Третьим моментом, наряду с бедностью и невежеством, характерным для образа крестьянства в печати конца XIX – начала ХХ вв., являлась тема пьянства. Пьянство напрямую связывалось большинством авторов с бедственным материальным положением народа и его бескультурьем: «Пьют от нищеты, пьют от темноты, от некультурности», «…как же населению малокультурному, темному, не бежать из своей холодной избы, где оно видит только голод да холод, слышит плач детей, где его сердце постоянно сжимает тяжелая забота о завтрашнем дне, как же… не бежать ему и не искать развлечений?» .

В целом, образ крестьянства в представлении образованных людей в России пореформенного времени довольно печален: бедная, неграмотная и пьющая деревня. Представители интеллигенции и близких к ней кругов, как правило, подчеркивали все язвы и недостатки положения крестьянства и обвиняли в них правительство, существующий строй и т.п. – в зависимости от степени своей «левизны» и радикальности. Их идеологические противники винили в бедах крестьянства «развращающих» их интеллигентов, а также и недостаток религиозного просвещения. И те, и другие, тем не менее, сохраняли веру в здоровые силы народа, считали, что в нем скрыты огромные ресурсы, способные раскрыться при правильной политике власти.

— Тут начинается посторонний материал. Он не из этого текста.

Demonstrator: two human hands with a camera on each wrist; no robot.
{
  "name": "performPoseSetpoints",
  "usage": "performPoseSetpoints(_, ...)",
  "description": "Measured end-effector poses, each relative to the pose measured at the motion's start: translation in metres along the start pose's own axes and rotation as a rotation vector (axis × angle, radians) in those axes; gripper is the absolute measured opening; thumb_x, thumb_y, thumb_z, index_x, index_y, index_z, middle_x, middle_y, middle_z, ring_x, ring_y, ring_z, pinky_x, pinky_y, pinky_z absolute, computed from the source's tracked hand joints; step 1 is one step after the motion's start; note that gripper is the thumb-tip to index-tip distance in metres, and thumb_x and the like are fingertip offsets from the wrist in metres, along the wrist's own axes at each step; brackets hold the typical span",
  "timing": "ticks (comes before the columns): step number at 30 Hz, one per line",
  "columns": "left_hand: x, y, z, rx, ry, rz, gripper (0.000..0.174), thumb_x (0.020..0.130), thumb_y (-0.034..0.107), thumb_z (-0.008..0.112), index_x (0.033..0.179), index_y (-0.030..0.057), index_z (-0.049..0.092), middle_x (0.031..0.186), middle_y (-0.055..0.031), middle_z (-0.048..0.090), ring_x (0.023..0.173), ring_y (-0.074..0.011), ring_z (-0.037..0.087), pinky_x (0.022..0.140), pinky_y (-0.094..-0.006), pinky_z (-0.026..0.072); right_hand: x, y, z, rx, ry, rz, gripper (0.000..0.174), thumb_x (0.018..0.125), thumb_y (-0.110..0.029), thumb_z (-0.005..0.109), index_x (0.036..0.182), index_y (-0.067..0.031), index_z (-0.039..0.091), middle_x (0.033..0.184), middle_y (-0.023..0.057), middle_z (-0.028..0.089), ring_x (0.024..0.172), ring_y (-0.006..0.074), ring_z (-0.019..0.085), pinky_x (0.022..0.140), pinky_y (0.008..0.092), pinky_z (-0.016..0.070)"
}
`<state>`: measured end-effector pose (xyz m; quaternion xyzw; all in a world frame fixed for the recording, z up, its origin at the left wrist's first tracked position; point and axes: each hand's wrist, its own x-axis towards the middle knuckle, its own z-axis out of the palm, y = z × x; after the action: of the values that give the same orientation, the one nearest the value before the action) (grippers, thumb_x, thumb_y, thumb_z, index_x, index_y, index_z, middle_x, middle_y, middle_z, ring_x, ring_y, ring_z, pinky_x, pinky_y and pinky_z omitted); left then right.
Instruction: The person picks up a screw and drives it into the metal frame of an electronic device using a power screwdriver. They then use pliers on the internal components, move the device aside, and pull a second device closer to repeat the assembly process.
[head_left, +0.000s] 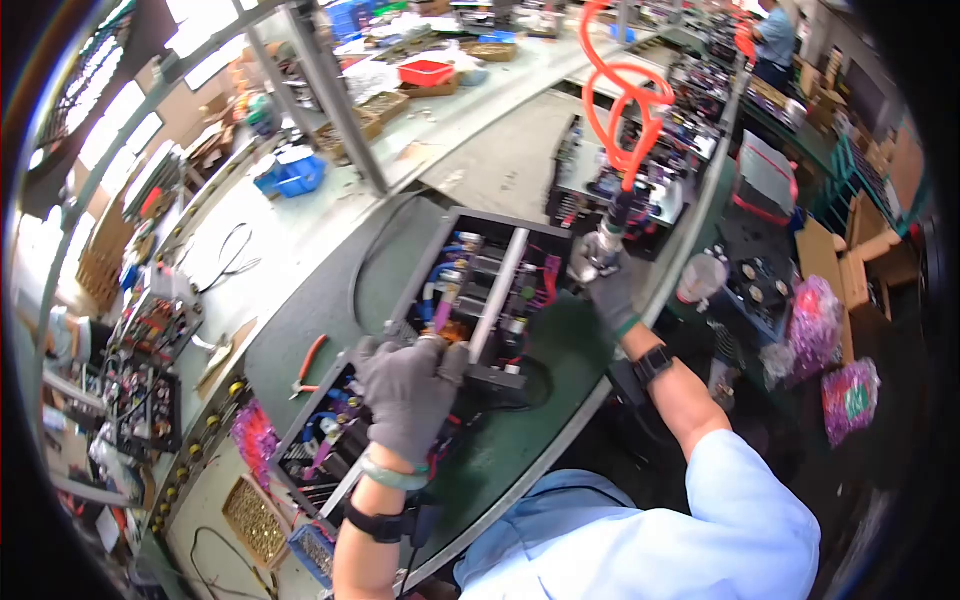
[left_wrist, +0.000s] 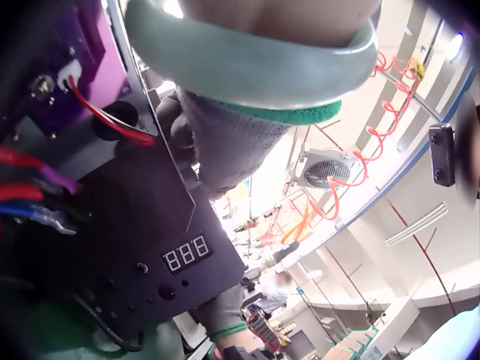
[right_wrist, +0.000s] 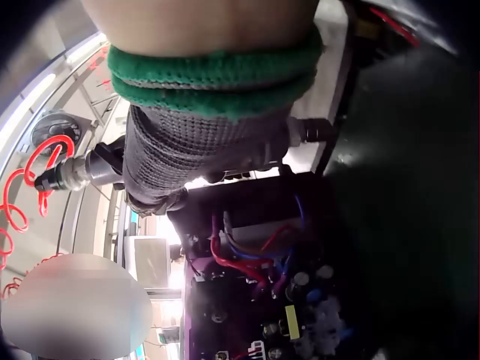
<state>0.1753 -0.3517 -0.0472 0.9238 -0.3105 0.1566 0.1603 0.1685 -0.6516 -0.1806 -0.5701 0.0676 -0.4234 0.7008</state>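
Observation:
An open-topped black electronics housing (head_left: 437, 252), packed with boards, wires and a pale metal bar, lies at an angle on the green bench. At its near end my left hand (head_left: 408, 395), in a grey glove, has curled fingers gripping the edge. The left wrist view shows a dark panel (left_wrist: 217, 274) with a three-digit display beside that hand. My gloved right hand (head_left: 612, 292) grips a metal air tool (head_left: 603, 248) beyond the housing's right corner. An orange coiled hose (head_left: 640, 150) rises from the tool. Red and blue wires (right_wrist: 244, 259) show below the right hand.
A second open housing (head_left: 300, 470) lies under and left of my left forearm. Red-handled pliers (head_left: 312, 360) rest on the bench. A box of small metal parts (head_left: 257, 520) stands near left. More housings (head_left: 690, 90) line the far right, with packed parts (head_left: 815, 325) below.

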Motion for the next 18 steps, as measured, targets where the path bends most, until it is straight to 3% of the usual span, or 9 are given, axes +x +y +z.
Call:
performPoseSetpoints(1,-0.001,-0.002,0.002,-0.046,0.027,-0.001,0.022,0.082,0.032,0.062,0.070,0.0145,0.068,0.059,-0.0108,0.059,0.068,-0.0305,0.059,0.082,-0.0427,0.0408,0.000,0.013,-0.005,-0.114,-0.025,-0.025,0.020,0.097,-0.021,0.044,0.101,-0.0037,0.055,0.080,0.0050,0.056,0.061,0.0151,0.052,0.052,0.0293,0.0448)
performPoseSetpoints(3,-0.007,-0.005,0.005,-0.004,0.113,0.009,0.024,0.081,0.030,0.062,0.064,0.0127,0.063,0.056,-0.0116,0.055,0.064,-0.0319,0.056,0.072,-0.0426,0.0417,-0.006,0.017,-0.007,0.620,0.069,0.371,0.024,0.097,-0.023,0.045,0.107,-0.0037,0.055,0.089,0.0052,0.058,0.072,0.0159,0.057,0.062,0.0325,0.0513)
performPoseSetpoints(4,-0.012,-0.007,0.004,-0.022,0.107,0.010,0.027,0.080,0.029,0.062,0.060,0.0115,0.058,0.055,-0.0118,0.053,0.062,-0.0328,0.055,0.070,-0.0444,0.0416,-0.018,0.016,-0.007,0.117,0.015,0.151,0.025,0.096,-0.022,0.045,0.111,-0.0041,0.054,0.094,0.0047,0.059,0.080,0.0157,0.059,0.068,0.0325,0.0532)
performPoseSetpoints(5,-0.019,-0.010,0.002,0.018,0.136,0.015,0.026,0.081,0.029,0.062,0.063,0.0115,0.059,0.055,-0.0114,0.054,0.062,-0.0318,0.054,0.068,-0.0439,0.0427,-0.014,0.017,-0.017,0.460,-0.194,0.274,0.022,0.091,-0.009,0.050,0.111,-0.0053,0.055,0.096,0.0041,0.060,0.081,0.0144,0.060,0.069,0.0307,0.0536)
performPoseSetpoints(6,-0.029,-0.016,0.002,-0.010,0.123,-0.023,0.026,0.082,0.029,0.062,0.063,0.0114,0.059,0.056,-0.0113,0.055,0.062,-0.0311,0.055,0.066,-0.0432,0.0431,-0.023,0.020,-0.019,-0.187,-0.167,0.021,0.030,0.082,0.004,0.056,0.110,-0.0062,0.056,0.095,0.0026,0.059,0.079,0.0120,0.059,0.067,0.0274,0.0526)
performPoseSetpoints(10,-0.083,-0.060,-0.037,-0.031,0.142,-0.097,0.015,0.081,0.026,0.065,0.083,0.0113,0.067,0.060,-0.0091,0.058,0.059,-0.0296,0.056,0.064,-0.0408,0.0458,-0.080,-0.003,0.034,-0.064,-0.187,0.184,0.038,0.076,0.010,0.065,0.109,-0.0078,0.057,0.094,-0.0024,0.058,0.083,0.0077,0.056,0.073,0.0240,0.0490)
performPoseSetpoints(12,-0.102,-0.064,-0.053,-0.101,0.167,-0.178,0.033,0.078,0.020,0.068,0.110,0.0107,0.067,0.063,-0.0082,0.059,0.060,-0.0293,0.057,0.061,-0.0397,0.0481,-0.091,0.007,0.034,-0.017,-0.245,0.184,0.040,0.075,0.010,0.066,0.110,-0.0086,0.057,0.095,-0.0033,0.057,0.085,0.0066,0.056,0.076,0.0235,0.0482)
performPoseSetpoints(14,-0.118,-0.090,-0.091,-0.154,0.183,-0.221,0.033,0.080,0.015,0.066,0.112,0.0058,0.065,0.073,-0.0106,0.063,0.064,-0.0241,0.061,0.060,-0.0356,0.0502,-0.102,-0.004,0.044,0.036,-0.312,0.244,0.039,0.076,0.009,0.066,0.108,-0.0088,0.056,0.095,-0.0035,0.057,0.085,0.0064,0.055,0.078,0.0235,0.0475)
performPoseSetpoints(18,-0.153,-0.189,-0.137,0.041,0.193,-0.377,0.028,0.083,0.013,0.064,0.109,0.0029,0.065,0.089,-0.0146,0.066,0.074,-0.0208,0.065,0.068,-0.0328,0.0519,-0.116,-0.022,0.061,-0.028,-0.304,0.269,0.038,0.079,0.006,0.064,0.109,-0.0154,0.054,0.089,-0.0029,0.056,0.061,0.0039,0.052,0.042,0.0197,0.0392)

Разрыв между крестьянами и людьми «образованного общества» не был преодолен и в ходе революции. В выступлениях на губернских крестьянских съездах, проходивших в Перми под руководством партии социалистов-революционеров, считавшей себя выразительницей интересов крестьян, звучали высказывания о незрелости и неорганизованности крестьян, которую еще необходимо преодолевать. Все кандидаты в Учредительное собрание, выбранные на втором губернском крестьянском съезде 6 августа 1917 года, имели к крестьянству весьма опосредованное отношение. В лучшем случае, они происходили из крестьянской семьи и занимались землепашеством в годы ранней юности. Большая часть кандидатов была представлена профессиональными революционерами из числа интеллигентов. Обращаясь к участникам съезда один из них, 30-летний эсер Рогожкин, назвавший себя «сыном крепостного крестьянина» сказал: «Когда мы шли к вам с правдой, вы часто шли против нас. Вы не разбираетесь в том, что вам говорят, так как вас всегда держали в темноте. Этим пользуются и у вас хотят вырвать свободу».